Recent advances in preventing neurodegenerative diseases.

Shih-Ching Chou1,2, Akanksha Aggarwal1,3, Valina L Dawson1,4,5,6, Ted M Dawson1,2,4,5,6, Tae-In Kam1,4,5,6.   

Abstract

The worldwide health-care burden of neurodegenerative diseases is on the rise-a crisis created through a combination of increased caseload and lack of effective treatments. The limitations of pharmacotherapy in these disorders have led to an urgent shift toward research and clinical trials for the development of novel compounds, interventions, and methods that target shared features across the spectrum of neurodegenerative diseases. Research targets include neuronal cell death, mitochondrial dysfunction, protein aggregation, and neuroinflammation. In the past few years, there has been a growth in understanding of the pathophysiologic mechanisms of neurodegenerative disorders such as Alzheimer's disease, Parkinson's disease, amyotrophic lateral sclerosis, multiple sclerosis, and Huntington's disease. This increase in knowledge has led to the discovery of numerous novel neuroprotective therapeutic targets. In this context, we reviewed and summarized recent advancements in neuroprotective strategies in neurodegenerative diseases. Copyright:
© 2021 Dawson TM et al.

Entities:  

Year:  2021        PMID: 35028646      PMCID: PMC8725650          DOI: 10.12703/r/10-81

Source DB:  PubMed          Journal:  Fac Rev        ISSN: 2732-432X


Introduction

Neurodegenerative diseases include a broad range of disorders characterized by neuronal injury or degeneration leading to neurological impairment. These diseases include Alzheimer’s disease (AD), Parkinson’s disease (PD), multiple sclerosis (MS), amyotrophic lateral sclerosis (ALS), and Huntington’s disease (HD) that manifest in millions of people worldwide every year.
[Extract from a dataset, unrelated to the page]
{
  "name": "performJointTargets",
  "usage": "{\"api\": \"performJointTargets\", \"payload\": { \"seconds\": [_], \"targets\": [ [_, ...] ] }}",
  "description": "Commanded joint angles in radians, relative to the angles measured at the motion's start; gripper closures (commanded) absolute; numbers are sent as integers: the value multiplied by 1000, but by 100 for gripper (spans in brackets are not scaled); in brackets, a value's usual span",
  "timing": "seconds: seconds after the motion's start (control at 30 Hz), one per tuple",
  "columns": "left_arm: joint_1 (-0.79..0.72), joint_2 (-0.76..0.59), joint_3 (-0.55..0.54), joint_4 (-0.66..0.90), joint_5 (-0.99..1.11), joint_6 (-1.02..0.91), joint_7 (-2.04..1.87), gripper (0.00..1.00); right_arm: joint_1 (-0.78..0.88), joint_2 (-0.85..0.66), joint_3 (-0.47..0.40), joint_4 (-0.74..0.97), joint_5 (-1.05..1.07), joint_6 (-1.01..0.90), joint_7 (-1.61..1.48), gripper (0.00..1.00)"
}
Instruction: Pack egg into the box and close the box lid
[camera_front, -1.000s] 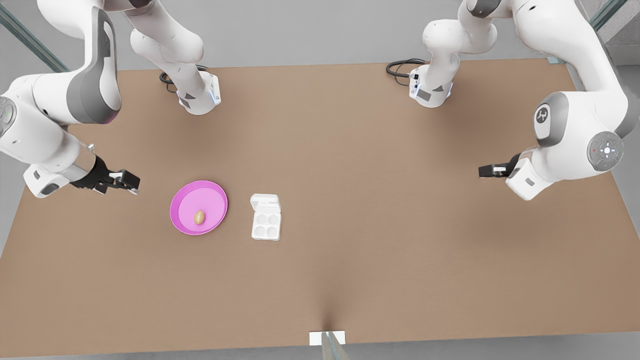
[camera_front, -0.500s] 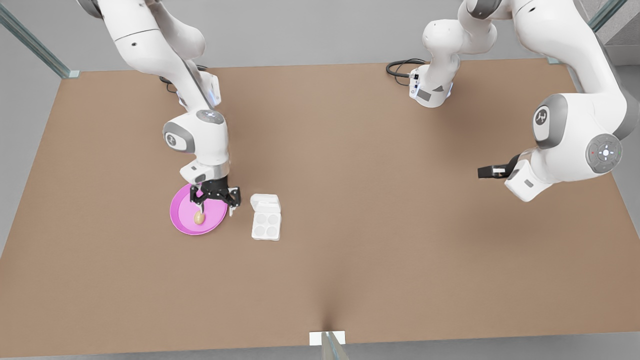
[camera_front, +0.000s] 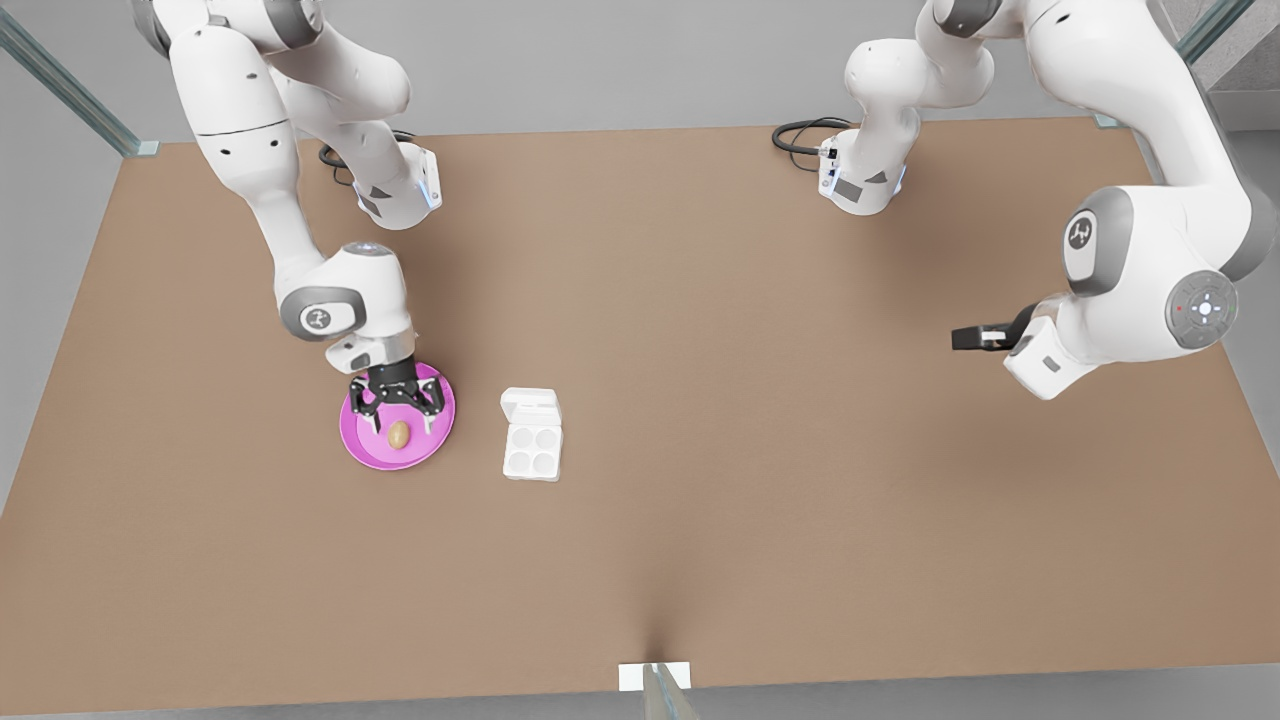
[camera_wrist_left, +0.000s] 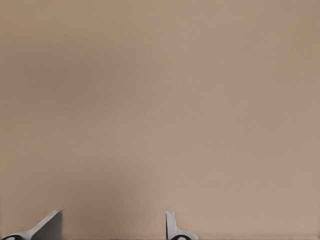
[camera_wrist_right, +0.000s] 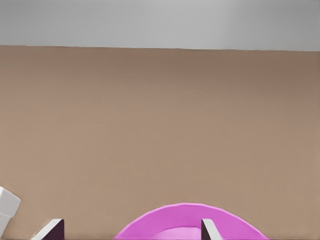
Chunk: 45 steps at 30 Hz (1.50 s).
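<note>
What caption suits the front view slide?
Right hand open above the egg on the pink plate; the open box waits beside it; left hand idle.

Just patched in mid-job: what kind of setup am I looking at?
Likely a simulated two-arm tabletop cell: a bare brown table, a pink plate holding the egg, and the box beside it.

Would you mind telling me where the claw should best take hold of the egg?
Across its narrow middle, from above: the egg lies on its side in the pink plate, and the open right claw already straddles it. The left claw waits.
</note>
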Motion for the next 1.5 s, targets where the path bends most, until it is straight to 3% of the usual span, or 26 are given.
{"api": "performJointTargets", "payload": {
  "seconds": [0.0, 0.13, 0.23, 0.27, 0.5, 0.6, 1.13, 1.23, 1.33, 1.47],
  "targets": [
    [0, 0, -1, 1, 0, 0, 0, 0, -11, 6, 0, -1, -9, 0, 0, 0],
    [-2, 8, -10, -1, -2, 6, 2, 0, -49, 45, 12, 1, -36, 0, 20, 0],
    [-2, 6, -10, 1, -2, 6, 2, 0, -40, 97, 126, 18, -25, -233, 23, 0],
    [-2, 8, -10, 1, -2, 6, 2, 0, -40, 106, 127, 16, -26, -247, 18, 0],
    [-2, 12, -10, 1, -2, 11, 3, 0, -137, 160, 120, 21, -55, -112, 87, 0],
    [-2, 11, -10, 1, 0, 3, 3, 0, -140, 181, 121, 21, -163, -115, 164, 0],
    [-2, 11, -10, 1, 0, 0, 5, 0, -161, 207, 129, 31, -169, -106, 189, 1],
    [-2, 11, -10, 1, 0, 0, 5, 0, -173, 210, 129, 31, -167, -92, 193, 10],
    [-2, 11, -10, 1, 0, 0, 5, 0, -164, 215, 129, 31, -163, -94, 193, 30],
    [-2, 11, -10, 1, 0, 0, 5, 0, -161, 215, 129, 33, -161, -92, 193, 31]
  ]
}}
The common characteristic of these disorders is neuronal loss or impairment resulting in chronic deterioration in memory, locomotor difficulties, psychological impairment, and cognitive defects. Researchers are pursuing a collaborative approach to preserve the function and networks of neural tissues before damage occurs. This neuroprotective approach focuses on the development of strategies that prevent or arrest various types of neuronal cell death mechanisms such as oxidative stress, mitochondrial dysfunction, neuroinflammation, protein aggregation, and defective autophagy, thus limiting disease progression. The purpose of this review is to summarize recent developments in neuroprotective strategies for neurodegenerative diseases.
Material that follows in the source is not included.